Was mich an der ganzen Sache am Meisten stört und ärgert, ist wieder einmal die völlig unbegreifliche und unangemessene Reaktion des Herrn Schuster. Er spricht von menschlicher Tragik, was den Herrn Senator h.c. angeht. Das kann man vielleicht so sehen. Für die Handwerkerfirmen und deren Mitarbeiter, die aufgrund der Zahlungsausfälle teilweise ebenfalls von Folgeinsolvenzen und Arbeitslosigkeit bedroht sind, hat dieser Mensch aber kein Sterbenswörtchen übrig. Herr Schuster! Es ist gottserbärmlich, was Sie auch hier abliefern.
ist das ein Verlust?
Vielleicht bleiben uns zukünftig ein paar architektonische Scheußlichkeiten a la Vaihinger Schwabengalerie erspart. Wenn ich daran denke, dass da mal ein gemütlicher alter Brauereigasthof stand... Stuttgart wird leider immer austauschbarer.
endlich
Das ist eine gute Nachricht. Offenbar führte das rücksichtslose Geschäftsgebaren dieses Immobilienkraken auch nicht direkt in die Glückseligkeit.

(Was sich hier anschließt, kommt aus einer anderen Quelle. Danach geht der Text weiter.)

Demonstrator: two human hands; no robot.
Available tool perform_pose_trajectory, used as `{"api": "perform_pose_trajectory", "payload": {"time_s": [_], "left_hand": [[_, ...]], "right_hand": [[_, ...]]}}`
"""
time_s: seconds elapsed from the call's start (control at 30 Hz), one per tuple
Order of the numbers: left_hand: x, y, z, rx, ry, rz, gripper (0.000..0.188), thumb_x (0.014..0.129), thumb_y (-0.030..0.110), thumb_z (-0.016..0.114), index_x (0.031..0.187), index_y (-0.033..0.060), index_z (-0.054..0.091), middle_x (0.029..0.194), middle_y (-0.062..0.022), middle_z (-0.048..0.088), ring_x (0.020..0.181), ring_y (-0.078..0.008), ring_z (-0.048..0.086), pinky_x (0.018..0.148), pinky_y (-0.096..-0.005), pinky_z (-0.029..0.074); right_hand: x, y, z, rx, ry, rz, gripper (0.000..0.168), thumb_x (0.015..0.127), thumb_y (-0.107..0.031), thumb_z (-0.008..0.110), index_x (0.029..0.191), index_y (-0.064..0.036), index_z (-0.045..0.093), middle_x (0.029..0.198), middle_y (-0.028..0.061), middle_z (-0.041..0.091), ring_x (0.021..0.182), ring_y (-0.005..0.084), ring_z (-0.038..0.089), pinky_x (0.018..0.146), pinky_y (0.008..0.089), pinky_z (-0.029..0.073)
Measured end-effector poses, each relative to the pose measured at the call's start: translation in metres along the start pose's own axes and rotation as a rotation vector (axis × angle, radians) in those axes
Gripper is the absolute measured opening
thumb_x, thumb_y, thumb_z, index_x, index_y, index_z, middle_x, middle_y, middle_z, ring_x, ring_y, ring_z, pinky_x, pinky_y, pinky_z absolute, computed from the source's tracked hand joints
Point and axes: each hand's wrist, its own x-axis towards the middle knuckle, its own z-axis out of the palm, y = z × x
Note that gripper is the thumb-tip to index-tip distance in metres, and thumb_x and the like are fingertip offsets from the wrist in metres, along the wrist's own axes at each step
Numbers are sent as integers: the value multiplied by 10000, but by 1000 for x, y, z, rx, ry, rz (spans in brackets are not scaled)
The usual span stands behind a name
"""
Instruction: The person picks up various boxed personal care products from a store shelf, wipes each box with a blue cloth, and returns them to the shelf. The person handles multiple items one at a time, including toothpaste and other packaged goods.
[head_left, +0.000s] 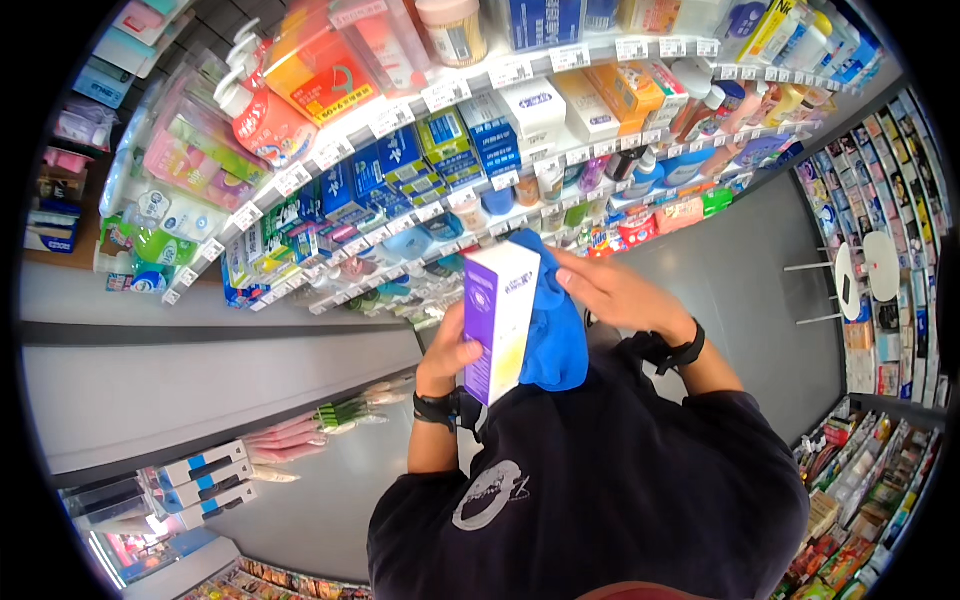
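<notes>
A tall white carton (511, 315) with a purple side and a yellow patch stands nearly upright in front of my chest. My left hand (450, 349) grips its lower left side, the thumb over the purple face. A blue cloth (559, 341) lies against the carton's far right side and hangs down over my dark shirt. The fingers of my right hand (611, 289) are extended and touch the cloth near its top; whether they pinch it is hidden. Both wrists wear black bands.
Curved store shelves (487, 180) with price tags run across the top, holding toothpaste boxes (360, 180), pump bottles (266, 124) and a white box (529, 109). Grey floor (720, 255) shows at right. More stocked shelves (889, 225) stand beyond it, with round white discs on stands before them.
</notes>
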Motion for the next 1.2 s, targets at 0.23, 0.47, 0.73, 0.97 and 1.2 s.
{"api": "perform_pose_trajectory", "payload": {"time_s": [0.23, 0.47, 0.73, 0.97, 1.2], "left_hand": [[-14, -12, -9, -370, 3, -113, 853, 924, 548, 646, 1529, 6, 387, 1372, -207, 608, 1158, -311, 663, 928, -423, 577], [-2, 1, 0, -319, -214, -292, 947, 896, 517, 692, 1557, -42, 308, 1429, -188, 559, 1247, -260, 612, 1019, -357, 509], [7, 22, 19, -418, 108, -439, 989, 998, 765, 231, 1458, -74, 482, 1313, -203, 652, 1115, -242, 689, 929, -367, 565], [7, 9, -18, 2, 180, 84, 1035, 950, 796, 310, 1485, -83, 423, 1455, -199, 552, 1325, -282, 553, 1119, -403, 424], [16, 11, -26, 69, 299, 265, 636, 1031, 441, 596, 1425, -49, 497, 1367, -135, 607, 1265, -226, 569, 1106, -373, 410]], "right_hand": [[1, -12, -18, -49, 300, -425, 636, 931, -166, 708, 1513, -123, 457, 1437, 153, 483, 1362, 320, 475, 1106, 422, 403], [17, -18, -27, -56, -125, -707, 761, 835, -255, 811, 1496, -94, 468, 1598, 169, 389, 1449, 362, 412, 1116, 465, 423], [11, -16, -24, -73, 40, -704, 696, 750, -226, 897, 1357, -66, 597, 1392, 137, 567, 1279, 307, 569, 1022, 423, 498], [11, -3, -14, 100, 484, -753, 555, 720, -157, 912, 1206, -83, 655, 1242, 130, 566, 1186, 286, 572, 936, 362, 504], [5, -23, -17, 161, 96, -735, 406, 791, -53, 823, 1174, -72, 690, 1359, 179, 482, 1274, 323, 534, 1041, 422, 473]]}}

Unzählige Hinterlassenschaften dieses tüchtigen Geschäftsmannes stehen als Mahnmale für das was uns zukünftig wenigstens ein bisschen erspart bleibt. Leider sind nur wieder die einfachen Menschen innerhalb seiner verheizten Gesellschaften die Leidtragenden. Rudi Häussler dürfte wohl selbst kaum zum Hartz4-Fall werden.